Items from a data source
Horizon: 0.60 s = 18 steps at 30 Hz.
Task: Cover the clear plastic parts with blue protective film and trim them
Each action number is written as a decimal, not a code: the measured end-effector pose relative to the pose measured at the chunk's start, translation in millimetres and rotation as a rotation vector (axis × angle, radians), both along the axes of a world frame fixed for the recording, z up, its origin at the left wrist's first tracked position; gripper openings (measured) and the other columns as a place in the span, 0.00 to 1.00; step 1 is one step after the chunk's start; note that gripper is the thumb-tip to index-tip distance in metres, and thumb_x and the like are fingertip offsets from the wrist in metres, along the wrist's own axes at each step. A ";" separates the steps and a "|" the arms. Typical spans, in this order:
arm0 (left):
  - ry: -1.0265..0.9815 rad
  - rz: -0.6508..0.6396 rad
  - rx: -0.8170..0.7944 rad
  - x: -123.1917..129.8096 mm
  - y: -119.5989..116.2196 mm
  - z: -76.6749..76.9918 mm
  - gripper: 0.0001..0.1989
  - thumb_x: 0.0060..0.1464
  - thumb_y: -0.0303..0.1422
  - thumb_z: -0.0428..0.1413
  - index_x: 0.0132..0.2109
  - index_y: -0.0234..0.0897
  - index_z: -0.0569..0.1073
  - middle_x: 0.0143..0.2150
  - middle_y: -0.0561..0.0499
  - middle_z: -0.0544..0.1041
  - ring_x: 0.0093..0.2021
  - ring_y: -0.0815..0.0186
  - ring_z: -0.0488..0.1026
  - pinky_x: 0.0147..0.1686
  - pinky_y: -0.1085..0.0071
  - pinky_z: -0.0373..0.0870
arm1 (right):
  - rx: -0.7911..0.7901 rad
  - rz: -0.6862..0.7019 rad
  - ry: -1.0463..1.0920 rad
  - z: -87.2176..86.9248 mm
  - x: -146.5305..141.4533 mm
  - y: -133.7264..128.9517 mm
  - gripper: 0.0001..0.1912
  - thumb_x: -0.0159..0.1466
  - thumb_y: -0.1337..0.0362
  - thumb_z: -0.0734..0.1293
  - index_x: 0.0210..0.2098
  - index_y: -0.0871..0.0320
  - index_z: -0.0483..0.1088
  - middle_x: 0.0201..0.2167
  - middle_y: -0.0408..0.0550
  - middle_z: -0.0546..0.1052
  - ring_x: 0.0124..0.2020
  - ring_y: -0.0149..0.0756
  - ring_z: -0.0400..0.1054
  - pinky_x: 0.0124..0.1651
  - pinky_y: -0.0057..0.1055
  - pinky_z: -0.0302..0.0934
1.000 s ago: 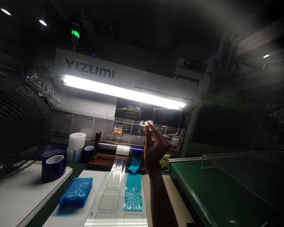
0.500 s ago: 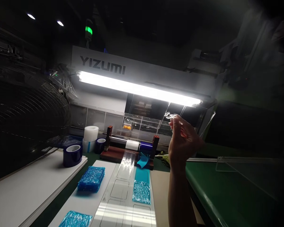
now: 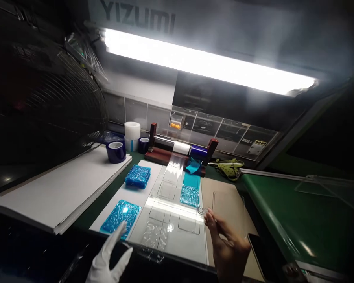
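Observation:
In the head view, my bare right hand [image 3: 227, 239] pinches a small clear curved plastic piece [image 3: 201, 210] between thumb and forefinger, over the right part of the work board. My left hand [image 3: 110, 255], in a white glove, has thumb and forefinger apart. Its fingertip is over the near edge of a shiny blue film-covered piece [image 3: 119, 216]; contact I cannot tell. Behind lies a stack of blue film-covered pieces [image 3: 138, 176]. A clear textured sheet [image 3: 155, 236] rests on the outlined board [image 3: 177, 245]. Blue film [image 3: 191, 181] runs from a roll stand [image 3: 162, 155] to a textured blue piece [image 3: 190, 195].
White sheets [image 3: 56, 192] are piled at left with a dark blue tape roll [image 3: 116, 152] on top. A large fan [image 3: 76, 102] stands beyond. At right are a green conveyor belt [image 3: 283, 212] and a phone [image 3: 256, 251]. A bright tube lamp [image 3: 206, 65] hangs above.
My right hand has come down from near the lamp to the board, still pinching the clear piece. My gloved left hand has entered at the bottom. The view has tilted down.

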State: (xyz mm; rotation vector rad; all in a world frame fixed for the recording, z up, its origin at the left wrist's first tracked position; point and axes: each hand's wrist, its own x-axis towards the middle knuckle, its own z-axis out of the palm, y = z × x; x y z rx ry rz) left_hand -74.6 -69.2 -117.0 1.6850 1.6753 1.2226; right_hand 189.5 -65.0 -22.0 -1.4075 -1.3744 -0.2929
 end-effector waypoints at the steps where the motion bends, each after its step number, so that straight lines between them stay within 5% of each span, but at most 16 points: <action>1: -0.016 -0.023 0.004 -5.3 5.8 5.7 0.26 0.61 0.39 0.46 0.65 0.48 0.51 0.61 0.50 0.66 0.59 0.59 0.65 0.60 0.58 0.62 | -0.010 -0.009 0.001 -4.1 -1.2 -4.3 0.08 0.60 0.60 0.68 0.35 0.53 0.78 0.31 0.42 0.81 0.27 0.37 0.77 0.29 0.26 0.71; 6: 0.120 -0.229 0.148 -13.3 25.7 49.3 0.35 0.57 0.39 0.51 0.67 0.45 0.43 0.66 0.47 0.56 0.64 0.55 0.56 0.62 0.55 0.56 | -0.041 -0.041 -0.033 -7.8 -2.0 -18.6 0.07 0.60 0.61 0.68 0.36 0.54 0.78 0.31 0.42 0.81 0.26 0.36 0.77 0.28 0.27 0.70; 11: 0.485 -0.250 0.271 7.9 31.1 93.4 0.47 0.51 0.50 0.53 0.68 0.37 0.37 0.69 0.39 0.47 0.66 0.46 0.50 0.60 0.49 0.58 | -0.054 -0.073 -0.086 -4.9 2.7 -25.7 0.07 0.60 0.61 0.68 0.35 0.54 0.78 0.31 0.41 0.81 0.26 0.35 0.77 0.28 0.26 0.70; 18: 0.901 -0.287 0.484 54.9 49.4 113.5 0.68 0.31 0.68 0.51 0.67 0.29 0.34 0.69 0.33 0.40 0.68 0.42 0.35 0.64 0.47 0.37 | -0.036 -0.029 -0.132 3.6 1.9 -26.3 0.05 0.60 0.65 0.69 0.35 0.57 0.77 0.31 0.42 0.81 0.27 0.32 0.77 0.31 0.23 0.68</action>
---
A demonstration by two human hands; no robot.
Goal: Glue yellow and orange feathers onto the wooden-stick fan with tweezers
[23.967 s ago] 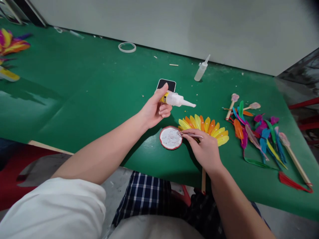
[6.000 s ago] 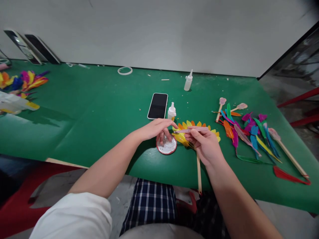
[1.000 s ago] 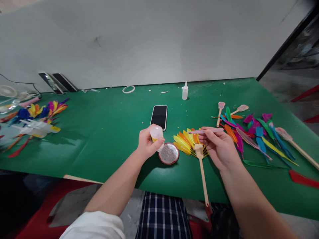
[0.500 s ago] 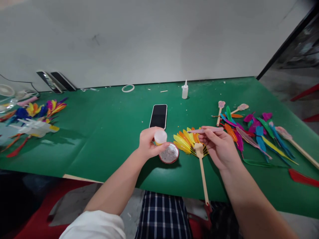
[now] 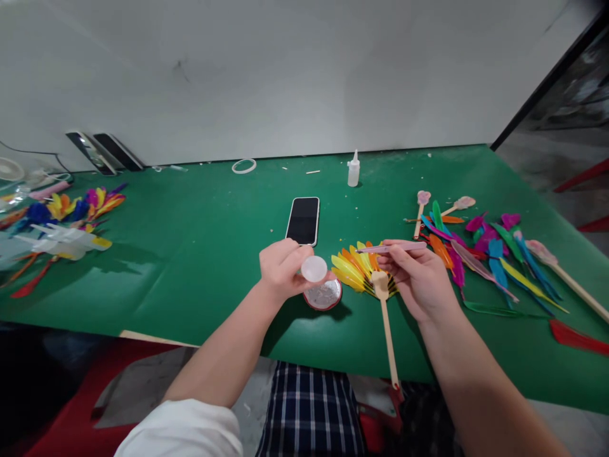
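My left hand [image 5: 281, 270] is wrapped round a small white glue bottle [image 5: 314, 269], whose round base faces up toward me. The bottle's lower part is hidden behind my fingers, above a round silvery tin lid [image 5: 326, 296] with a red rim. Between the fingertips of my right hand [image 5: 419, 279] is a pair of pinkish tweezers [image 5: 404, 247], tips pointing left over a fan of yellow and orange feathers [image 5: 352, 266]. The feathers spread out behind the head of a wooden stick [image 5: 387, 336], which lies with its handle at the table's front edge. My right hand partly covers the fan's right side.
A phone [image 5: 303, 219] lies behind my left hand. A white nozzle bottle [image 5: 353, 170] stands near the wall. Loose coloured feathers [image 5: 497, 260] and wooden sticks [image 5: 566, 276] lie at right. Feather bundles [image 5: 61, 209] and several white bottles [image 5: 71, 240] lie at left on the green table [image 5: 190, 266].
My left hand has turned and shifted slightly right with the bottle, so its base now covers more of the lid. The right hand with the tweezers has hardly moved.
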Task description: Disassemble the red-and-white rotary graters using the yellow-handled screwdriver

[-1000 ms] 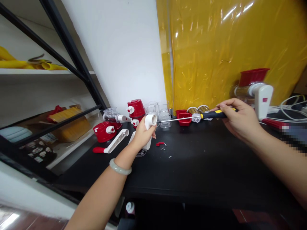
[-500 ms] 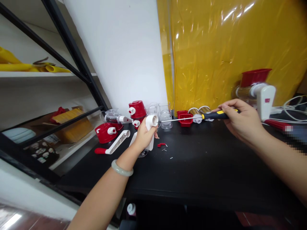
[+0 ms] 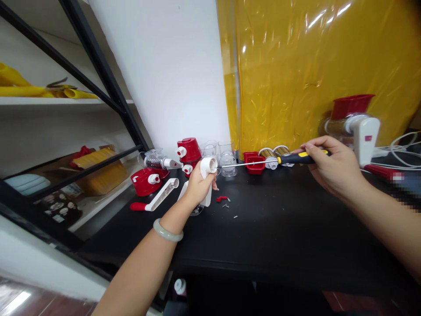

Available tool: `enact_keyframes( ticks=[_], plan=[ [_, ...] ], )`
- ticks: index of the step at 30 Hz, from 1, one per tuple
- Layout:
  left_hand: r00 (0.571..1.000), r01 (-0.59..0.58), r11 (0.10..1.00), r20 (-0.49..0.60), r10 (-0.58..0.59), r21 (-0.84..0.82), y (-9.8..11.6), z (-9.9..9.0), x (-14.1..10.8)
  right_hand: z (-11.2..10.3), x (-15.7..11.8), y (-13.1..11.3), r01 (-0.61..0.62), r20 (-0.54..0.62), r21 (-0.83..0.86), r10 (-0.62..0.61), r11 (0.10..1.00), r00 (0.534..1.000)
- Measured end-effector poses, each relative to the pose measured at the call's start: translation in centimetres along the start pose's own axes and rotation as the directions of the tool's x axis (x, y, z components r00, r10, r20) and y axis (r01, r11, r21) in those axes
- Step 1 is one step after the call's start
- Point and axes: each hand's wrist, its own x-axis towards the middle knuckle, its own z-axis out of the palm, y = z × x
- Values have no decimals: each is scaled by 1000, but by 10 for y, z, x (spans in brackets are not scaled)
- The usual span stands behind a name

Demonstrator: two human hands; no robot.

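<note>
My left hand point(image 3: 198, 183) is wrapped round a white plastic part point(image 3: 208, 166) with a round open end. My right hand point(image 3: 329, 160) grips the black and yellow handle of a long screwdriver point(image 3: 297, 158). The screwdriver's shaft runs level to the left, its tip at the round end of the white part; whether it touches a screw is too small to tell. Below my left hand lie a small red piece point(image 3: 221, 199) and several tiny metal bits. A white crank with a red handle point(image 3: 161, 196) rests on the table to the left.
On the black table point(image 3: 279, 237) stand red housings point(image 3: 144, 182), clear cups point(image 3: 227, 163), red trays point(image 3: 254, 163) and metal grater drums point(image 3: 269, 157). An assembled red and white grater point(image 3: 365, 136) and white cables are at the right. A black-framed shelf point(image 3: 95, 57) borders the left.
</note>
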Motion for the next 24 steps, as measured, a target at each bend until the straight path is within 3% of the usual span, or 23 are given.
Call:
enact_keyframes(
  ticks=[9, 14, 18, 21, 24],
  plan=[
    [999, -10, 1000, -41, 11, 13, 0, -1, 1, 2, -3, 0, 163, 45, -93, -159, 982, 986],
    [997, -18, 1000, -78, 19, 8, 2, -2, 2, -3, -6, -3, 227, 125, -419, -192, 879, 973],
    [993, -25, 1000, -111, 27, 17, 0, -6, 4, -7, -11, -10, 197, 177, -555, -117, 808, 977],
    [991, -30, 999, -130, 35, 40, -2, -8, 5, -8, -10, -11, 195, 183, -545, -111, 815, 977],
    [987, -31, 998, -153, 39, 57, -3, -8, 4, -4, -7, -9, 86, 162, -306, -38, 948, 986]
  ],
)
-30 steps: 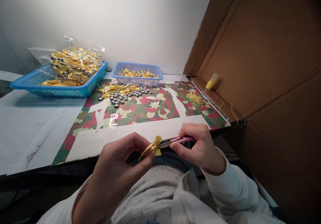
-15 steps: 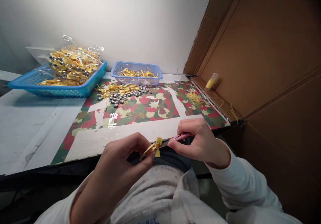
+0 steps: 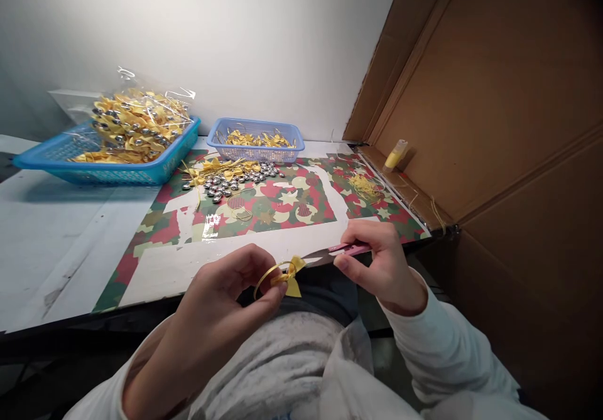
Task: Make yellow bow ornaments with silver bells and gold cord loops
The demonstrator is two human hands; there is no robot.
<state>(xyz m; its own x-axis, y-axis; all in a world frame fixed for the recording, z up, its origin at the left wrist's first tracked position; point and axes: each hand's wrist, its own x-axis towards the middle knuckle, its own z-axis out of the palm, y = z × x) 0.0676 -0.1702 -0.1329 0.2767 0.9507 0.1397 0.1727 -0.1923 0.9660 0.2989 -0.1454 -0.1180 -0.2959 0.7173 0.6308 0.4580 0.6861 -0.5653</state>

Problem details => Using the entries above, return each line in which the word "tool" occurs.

Exercise result =>
Available tool: `enact_keyframes( ticks=[_], plan=[ [_, ...] ], )`
- Measured end-effector poses, each relative to the pose measured at the call's start: translation in centimetres along the start pose's own axes and rotation as the directions of the tool's x axis (x, y, z components r00, r10, r20) and y axis (r01, r11, r21) in those axes

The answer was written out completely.